### DIRECTIONS
From the data below, retype exactly the lines starting with the one that contains "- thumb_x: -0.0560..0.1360" and ending with the one that contains "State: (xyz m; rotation", both included.
(SOURCE MATERIAL begins)
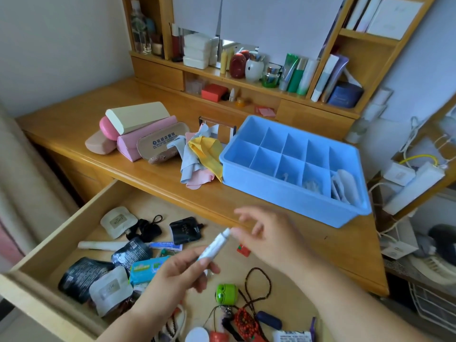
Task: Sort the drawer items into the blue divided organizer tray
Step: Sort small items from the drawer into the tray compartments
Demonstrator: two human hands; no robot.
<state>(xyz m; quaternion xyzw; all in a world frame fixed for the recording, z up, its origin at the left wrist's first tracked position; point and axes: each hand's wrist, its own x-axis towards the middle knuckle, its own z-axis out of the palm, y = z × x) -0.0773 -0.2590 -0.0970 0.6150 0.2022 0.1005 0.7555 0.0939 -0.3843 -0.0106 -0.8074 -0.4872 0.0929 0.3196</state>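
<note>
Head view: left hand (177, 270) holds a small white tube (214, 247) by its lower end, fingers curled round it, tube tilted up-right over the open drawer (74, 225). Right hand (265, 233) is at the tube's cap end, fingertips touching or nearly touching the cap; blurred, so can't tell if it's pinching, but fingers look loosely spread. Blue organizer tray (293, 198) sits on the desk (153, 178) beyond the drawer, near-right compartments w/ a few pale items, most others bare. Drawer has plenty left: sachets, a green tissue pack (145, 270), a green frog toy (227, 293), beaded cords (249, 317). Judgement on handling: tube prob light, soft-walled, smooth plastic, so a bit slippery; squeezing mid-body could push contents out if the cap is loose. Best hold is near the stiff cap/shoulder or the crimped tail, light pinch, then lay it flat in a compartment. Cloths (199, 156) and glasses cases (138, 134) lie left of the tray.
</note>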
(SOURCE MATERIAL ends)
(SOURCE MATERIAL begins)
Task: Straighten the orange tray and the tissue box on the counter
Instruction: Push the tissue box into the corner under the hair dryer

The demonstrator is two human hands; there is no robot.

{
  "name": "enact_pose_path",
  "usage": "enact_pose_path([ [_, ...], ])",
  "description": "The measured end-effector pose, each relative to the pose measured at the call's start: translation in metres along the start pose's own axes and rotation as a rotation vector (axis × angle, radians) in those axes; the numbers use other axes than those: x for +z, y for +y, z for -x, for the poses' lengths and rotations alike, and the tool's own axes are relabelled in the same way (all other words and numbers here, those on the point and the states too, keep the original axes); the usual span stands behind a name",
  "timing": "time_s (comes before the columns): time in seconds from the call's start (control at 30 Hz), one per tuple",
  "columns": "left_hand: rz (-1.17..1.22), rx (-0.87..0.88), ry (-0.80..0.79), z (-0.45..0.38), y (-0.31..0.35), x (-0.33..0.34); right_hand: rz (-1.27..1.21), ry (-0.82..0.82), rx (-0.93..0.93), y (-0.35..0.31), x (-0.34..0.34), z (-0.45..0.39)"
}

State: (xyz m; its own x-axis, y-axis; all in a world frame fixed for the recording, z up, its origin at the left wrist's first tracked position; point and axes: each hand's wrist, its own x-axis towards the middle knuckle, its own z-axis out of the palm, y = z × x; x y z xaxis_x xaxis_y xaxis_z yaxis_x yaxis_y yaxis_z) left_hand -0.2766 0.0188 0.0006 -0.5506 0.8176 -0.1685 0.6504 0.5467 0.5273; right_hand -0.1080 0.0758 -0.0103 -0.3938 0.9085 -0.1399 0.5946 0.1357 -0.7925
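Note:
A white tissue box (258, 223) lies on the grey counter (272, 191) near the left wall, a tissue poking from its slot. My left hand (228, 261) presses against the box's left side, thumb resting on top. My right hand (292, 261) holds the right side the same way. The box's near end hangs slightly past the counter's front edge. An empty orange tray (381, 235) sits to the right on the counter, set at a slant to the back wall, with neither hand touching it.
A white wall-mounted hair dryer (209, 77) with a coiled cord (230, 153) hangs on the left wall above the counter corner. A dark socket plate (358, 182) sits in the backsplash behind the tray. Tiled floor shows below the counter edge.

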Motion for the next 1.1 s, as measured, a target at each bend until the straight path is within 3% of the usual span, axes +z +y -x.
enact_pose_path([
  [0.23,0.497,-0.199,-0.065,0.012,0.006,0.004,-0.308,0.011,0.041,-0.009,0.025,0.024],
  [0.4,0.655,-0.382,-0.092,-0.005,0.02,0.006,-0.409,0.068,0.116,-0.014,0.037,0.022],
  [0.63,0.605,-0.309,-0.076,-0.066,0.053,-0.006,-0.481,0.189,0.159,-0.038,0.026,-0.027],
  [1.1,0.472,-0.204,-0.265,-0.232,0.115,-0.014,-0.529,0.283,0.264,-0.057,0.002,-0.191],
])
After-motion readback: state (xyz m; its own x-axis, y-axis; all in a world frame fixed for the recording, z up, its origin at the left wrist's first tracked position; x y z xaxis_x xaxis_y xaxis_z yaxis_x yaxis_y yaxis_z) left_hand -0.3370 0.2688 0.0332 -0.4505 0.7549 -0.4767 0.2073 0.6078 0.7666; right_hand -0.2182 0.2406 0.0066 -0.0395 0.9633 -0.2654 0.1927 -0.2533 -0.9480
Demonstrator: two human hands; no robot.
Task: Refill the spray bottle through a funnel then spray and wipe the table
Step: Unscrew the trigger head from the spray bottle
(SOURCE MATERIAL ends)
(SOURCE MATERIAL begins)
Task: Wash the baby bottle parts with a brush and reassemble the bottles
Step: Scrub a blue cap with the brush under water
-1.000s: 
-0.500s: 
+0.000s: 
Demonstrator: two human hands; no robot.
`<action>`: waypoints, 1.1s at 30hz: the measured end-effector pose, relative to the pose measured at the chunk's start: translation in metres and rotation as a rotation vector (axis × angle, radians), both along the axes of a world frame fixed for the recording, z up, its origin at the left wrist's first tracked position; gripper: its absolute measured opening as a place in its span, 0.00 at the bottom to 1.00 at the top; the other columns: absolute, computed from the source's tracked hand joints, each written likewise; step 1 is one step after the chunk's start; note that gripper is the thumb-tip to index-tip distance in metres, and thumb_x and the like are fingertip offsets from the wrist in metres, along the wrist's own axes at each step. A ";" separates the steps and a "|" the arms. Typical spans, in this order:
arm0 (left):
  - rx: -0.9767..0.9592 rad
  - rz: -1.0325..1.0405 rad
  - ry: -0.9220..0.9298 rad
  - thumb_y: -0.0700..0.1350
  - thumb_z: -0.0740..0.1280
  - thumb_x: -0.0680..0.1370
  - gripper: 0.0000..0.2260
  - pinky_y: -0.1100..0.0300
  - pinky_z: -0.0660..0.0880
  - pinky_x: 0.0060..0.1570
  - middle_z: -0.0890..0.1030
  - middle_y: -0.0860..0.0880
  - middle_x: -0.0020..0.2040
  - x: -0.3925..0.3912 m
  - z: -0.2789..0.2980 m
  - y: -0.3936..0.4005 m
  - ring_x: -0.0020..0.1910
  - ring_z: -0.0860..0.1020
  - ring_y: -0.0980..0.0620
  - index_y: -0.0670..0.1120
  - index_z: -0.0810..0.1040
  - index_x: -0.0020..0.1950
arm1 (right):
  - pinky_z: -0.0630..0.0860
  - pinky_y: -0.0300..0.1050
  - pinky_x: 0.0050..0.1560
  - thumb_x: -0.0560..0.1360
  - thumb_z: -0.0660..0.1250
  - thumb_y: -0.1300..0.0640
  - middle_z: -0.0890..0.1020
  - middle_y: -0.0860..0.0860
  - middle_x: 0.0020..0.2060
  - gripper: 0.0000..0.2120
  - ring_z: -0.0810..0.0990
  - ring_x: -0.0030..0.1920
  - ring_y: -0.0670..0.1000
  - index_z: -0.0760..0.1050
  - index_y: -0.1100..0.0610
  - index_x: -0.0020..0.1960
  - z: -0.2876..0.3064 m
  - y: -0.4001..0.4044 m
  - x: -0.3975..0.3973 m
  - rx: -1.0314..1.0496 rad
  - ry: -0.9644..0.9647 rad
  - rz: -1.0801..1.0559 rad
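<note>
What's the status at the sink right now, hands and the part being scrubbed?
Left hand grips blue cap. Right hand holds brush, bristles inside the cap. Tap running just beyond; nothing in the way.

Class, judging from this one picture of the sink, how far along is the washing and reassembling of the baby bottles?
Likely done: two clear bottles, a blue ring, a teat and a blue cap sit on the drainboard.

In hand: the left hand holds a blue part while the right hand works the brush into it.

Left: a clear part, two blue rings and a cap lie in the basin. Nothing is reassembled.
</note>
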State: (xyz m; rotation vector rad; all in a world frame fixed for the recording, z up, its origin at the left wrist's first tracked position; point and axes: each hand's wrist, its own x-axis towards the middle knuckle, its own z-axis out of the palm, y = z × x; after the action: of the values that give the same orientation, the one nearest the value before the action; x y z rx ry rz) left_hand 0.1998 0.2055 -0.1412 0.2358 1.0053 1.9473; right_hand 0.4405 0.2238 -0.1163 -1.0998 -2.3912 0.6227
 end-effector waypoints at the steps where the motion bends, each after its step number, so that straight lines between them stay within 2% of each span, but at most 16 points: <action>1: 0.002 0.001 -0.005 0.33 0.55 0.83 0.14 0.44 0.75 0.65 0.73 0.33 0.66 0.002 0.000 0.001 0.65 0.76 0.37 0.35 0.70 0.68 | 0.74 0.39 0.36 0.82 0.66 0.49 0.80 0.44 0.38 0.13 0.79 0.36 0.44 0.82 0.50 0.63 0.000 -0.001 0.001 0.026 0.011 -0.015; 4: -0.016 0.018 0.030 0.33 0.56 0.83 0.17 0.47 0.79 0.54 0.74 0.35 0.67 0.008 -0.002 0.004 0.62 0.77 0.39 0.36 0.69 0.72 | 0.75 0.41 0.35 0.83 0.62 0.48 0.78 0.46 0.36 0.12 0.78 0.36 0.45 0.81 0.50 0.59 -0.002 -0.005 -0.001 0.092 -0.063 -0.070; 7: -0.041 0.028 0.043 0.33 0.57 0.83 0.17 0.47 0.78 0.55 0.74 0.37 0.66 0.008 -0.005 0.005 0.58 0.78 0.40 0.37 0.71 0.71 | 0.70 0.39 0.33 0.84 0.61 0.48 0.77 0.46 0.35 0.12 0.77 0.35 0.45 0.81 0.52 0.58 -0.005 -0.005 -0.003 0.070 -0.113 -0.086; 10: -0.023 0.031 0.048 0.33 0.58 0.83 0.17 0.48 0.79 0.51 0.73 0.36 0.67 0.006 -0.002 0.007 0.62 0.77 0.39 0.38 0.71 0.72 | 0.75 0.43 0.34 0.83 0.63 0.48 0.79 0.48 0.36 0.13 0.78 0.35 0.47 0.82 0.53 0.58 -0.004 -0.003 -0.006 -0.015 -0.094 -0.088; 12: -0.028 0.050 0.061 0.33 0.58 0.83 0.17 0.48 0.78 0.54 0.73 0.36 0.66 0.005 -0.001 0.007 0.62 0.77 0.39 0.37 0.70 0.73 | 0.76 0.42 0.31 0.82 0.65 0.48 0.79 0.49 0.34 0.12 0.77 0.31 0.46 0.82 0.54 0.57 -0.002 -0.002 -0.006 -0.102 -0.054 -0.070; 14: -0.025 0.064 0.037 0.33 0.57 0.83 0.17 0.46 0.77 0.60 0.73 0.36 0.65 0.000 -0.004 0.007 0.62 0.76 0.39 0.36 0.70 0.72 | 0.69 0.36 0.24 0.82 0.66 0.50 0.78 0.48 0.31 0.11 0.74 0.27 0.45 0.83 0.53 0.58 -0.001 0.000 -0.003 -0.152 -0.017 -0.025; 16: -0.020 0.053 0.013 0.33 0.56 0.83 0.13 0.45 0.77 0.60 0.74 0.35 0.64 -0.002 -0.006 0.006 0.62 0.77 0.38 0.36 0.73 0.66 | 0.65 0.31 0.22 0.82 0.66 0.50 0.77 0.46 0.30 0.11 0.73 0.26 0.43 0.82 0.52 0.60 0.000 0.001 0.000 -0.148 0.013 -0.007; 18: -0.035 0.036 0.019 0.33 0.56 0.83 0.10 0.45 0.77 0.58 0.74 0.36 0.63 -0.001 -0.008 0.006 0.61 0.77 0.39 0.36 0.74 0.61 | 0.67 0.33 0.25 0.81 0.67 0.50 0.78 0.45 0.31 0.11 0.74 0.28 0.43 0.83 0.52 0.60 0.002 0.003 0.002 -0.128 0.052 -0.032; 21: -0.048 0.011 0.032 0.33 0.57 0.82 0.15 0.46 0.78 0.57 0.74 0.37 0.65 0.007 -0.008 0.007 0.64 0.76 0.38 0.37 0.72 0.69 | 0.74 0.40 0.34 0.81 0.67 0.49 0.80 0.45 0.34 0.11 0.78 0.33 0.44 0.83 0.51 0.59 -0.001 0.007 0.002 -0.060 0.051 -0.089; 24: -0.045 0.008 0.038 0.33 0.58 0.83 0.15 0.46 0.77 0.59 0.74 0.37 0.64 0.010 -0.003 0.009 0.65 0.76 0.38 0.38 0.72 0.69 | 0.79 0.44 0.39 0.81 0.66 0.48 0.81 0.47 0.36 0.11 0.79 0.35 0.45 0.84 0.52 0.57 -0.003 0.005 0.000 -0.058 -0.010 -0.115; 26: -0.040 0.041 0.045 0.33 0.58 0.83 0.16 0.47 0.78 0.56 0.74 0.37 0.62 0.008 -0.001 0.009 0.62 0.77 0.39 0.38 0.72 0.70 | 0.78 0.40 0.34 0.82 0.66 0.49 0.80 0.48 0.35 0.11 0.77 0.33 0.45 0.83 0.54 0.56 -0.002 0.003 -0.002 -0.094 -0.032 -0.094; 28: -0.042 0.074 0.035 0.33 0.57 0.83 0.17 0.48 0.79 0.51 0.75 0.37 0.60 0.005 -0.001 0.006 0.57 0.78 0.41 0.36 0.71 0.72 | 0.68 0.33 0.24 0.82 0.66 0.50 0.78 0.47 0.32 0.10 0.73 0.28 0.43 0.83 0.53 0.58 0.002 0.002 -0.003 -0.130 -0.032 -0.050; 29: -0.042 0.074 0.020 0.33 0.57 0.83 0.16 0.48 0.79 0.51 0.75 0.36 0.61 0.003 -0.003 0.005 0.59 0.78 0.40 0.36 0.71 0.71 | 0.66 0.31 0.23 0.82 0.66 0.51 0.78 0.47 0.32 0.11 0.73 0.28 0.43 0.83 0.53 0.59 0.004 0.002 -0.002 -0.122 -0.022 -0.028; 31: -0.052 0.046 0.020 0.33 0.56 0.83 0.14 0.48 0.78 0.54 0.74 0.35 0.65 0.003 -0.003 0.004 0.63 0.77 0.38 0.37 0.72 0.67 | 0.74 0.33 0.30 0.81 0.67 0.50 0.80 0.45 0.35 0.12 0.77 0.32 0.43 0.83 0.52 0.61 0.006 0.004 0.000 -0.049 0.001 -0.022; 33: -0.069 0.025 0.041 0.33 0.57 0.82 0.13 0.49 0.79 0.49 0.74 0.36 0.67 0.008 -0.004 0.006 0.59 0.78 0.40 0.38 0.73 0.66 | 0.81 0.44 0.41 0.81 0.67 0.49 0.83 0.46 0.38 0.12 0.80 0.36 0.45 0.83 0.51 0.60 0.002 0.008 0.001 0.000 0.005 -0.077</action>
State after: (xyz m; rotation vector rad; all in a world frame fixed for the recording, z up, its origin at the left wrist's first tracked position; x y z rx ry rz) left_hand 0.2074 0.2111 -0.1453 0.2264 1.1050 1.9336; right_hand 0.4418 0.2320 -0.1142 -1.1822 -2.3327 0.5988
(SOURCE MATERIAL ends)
### TASK ANSWER
  - thumb_x: -0.0560..0.1360
  - thumb_z: -0.0660..0.1250
  - thumb_y: -0.1300..0.0640
  - middle_z: -0.0890..0.1020
  - middle_y: -0.0860..0.0860
  - middle_x: 0.0020..0.2060
  - gripper: 0.0000..0.2120
  - ring_z: -0.0810..0.0990
  - ring_x: -0.0030..0.1920
  - ring_y: -0.0670..0.1000
  - index_z: -0.0760..0.1050
  - index_y: -0.1100..0.0610
  - index_x: -0.0020..0.1960
  - z: -0.2876..0.3064 m
  - y: -0.4001..0.4044 m
  - x: -0.3975..0.3973 m
  - rx: -1.0314..1.0496 rad
  - ry: -0.9644..0.9647 rad
  - rz: -1.0801..1.0559 rad
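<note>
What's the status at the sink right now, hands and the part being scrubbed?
Left hand grips blue cap. Right hand holds brush, bristles inside the cap. Tap running just beyond; nothing in the way.

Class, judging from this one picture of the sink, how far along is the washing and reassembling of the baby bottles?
Likely done: two clear bottles, a blue ring, a teat and a blue cap sit on the drainboard.

In hand: the left hand holds a blue part while the right hand works the brush into it.

Left: a clear part, two blue rings and a cap lie in the basin. Nothing is reassembled.
</note>
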State: (xyz m; rotation vector rad; all in a world frame fixed for the recording, z up, its origin at the left wrist's first tracked position; point and axes: each hand's wrist, its own x-axis towards the middle knuckle, its own z-axis out of the palm, y = z × x; after the action: of the values that give the same orientation, the one nearest the value before the action; x y z rx ry rz) left_hand 0.1998 0.2055 -0.1412 0.2358 1.0053 1.9473; right_hand 0.4405 0.2238 -0.1163 -1.0998 -2.3912 0.6227

The output requires nothing else.